• Requirement: Your reply should reproduce all the data below exactly while excluding the pictures.

• Information shown:
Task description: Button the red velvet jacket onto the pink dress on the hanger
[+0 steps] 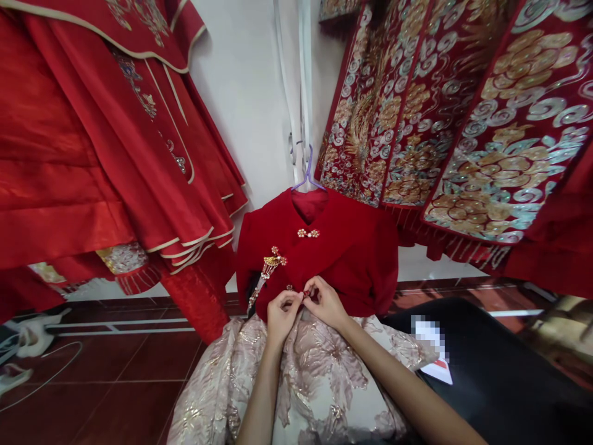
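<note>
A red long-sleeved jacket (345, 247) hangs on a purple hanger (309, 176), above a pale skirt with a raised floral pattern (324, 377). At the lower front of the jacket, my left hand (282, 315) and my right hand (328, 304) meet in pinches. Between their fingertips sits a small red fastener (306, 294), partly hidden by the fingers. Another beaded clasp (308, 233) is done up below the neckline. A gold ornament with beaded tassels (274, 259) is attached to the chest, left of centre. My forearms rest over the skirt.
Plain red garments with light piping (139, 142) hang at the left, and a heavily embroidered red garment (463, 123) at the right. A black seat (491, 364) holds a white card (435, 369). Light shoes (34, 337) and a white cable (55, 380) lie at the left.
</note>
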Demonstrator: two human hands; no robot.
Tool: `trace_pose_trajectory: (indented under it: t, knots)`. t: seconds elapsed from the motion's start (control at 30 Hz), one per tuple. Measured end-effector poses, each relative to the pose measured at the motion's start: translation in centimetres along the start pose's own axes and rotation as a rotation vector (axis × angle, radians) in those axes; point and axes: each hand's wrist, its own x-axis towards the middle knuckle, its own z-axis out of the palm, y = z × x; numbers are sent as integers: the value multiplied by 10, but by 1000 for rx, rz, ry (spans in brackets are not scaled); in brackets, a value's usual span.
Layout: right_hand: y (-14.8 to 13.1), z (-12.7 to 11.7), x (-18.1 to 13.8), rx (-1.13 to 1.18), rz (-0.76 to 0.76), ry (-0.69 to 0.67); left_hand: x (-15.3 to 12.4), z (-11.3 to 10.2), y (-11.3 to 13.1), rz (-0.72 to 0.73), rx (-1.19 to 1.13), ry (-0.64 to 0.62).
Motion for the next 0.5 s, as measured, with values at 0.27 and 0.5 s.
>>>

• Response box:
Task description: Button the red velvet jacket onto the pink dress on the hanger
[+0 steps] 
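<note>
A red long-sleeved jacket (345, 247) hangs on a purple hanger (309, 176), above a pale skirt with a raised floral pattern (324, 377). At the lower front of the jacket, my left hand (282, 315) and my right hand (328, 304) meet in pinches. Between their fingertips sits a small red fastener (306, 294), partly hidden by the fingers. Another beaded clasp (308, 233) is done up below the neckline. A gold ornament with beaded tassels (274, 259) is attached to the chest, left of centre. My forearms rest over the skirt.
Plain red garments with light piping (139, 142) hang at the left, and a heavily embroidered red garment (463, 123) at the right. A black seat (491, 364) holds a white card (435, 369). Light shoes (34, 337) and a white cable (55, 380) lie at the left.
</note>
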Demonstrator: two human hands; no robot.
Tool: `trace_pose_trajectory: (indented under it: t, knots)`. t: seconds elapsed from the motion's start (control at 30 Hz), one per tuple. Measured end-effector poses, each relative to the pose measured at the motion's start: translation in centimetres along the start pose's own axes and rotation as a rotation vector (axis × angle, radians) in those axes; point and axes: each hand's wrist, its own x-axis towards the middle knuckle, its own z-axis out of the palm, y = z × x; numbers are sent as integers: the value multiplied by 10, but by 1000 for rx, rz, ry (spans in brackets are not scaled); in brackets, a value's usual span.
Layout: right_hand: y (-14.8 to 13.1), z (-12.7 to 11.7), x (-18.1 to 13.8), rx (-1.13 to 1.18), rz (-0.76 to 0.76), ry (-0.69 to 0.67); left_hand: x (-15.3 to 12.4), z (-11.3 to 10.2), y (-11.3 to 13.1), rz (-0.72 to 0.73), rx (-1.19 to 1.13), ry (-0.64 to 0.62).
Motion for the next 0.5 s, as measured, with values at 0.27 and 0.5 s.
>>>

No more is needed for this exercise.